*EXERCISE PROMPT*
Based on the entries below, how many lines contain the word "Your"? Respond with only the number.

*EXTRACTED ENTRIES*
▼

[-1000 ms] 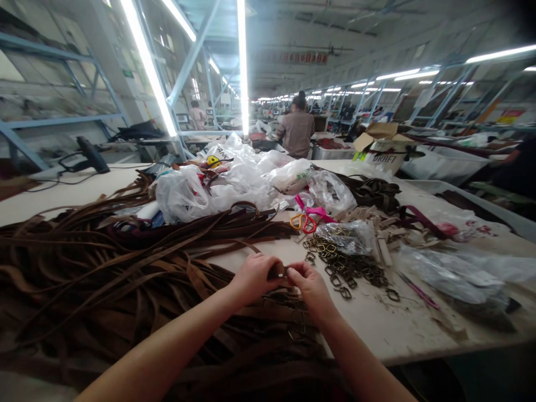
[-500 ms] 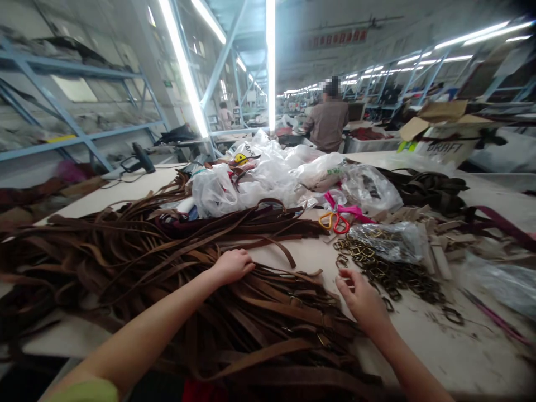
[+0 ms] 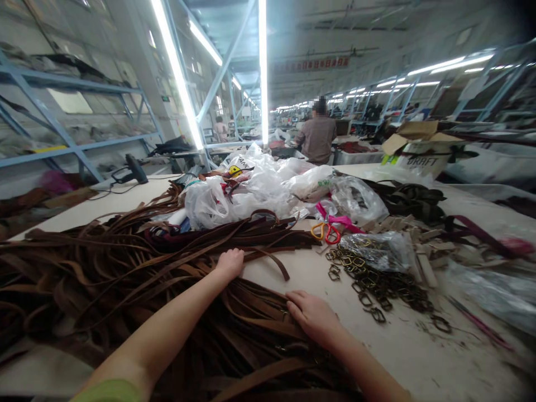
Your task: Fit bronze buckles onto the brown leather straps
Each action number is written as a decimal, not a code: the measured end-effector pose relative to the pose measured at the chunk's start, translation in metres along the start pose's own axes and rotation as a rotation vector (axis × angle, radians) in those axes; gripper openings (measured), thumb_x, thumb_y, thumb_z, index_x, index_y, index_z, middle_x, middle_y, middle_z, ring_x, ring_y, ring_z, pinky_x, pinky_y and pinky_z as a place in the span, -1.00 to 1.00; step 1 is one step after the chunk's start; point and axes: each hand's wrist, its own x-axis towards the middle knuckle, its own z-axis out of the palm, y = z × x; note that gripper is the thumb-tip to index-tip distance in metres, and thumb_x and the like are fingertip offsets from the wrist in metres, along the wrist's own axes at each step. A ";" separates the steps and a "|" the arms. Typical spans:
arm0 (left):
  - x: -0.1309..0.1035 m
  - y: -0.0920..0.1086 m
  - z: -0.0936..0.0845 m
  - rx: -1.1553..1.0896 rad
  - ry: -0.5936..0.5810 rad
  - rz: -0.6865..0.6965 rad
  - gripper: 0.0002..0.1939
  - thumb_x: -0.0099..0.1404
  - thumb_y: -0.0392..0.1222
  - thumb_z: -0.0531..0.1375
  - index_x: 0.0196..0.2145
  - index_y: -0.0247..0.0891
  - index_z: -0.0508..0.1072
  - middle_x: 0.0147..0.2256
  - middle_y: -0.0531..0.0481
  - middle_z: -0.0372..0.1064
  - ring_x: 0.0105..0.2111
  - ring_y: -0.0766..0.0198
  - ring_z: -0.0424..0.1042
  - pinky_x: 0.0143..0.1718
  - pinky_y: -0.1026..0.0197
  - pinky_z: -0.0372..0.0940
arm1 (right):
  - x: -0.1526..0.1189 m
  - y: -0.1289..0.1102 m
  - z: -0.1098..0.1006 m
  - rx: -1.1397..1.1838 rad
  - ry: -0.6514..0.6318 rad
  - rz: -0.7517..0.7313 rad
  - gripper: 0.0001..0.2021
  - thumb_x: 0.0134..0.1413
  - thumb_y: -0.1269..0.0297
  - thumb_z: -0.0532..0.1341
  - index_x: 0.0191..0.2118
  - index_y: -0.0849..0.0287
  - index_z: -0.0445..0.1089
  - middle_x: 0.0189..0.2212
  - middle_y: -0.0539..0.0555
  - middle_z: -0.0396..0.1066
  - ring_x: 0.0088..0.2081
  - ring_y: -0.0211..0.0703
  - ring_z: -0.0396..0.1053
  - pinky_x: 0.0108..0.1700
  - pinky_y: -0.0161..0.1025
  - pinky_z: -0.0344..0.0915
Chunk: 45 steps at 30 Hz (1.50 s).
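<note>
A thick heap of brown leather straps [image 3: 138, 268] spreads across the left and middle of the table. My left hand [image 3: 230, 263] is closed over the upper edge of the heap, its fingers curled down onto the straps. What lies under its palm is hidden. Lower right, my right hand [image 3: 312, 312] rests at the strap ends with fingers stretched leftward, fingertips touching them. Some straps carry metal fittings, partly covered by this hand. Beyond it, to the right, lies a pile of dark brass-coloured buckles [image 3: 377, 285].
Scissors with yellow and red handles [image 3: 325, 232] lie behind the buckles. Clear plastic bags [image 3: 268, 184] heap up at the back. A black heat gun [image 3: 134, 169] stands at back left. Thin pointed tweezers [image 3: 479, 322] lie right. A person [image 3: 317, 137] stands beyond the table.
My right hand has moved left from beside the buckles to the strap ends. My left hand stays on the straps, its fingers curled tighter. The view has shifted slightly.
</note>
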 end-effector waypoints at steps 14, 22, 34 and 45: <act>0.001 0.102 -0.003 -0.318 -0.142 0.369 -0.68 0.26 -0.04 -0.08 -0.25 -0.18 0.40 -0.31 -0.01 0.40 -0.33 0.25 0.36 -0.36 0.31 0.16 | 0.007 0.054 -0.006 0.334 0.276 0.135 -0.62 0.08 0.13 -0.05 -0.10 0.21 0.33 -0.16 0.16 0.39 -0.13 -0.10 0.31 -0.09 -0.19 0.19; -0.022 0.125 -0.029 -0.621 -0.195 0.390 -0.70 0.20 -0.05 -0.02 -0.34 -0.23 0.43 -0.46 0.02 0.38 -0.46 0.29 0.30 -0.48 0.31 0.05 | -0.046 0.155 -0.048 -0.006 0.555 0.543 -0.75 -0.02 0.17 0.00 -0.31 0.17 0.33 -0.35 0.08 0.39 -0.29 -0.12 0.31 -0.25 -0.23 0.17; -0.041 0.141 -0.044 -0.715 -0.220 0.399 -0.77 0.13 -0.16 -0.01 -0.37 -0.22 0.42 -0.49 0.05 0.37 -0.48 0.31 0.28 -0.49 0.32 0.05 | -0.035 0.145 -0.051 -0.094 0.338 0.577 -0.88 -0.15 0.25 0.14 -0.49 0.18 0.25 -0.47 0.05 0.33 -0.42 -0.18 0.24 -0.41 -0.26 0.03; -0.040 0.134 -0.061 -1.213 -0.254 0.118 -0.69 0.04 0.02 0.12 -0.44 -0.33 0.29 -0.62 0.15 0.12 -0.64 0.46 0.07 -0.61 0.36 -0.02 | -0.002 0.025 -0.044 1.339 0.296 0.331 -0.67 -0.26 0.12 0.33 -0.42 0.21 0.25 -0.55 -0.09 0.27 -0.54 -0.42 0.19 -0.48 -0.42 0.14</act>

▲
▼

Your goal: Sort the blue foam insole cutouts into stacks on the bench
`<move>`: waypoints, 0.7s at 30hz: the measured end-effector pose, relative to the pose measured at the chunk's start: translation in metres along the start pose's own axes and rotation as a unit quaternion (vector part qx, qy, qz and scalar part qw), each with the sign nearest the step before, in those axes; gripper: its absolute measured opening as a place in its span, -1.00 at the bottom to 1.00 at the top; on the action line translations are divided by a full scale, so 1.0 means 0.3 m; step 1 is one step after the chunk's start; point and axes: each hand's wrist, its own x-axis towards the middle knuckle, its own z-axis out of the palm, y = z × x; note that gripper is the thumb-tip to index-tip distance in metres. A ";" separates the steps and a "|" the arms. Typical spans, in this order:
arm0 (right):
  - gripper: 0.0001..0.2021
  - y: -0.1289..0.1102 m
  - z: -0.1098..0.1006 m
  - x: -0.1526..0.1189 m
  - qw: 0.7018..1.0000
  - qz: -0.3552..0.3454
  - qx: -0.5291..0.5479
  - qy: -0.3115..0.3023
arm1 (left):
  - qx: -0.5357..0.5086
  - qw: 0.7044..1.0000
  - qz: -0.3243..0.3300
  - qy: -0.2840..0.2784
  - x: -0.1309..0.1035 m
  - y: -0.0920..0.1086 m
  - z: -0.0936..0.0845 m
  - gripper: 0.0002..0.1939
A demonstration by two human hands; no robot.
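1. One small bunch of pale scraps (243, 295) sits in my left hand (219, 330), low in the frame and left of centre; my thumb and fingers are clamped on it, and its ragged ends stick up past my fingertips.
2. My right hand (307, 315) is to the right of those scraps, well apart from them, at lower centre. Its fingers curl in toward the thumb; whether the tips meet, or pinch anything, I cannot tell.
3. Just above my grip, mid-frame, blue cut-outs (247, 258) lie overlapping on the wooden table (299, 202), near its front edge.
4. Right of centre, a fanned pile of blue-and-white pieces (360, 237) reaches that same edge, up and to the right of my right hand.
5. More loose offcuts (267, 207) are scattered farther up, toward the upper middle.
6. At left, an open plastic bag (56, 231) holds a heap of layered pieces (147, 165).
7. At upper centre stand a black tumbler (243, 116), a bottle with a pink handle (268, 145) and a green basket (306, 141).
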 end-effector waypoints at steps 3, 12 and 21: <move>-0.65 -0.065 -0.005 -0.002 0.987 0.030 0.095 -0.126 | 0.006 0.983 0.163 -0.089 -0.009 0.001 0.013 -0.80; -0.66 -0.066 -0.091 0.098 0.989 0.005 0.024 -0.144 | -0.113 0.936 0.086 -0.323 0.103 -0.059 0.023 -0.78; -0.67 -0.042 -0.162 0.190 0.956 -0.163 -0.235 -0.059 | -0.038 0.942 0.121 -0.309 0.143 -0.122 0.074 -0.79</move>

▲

*WRITTEN ANSWER*
2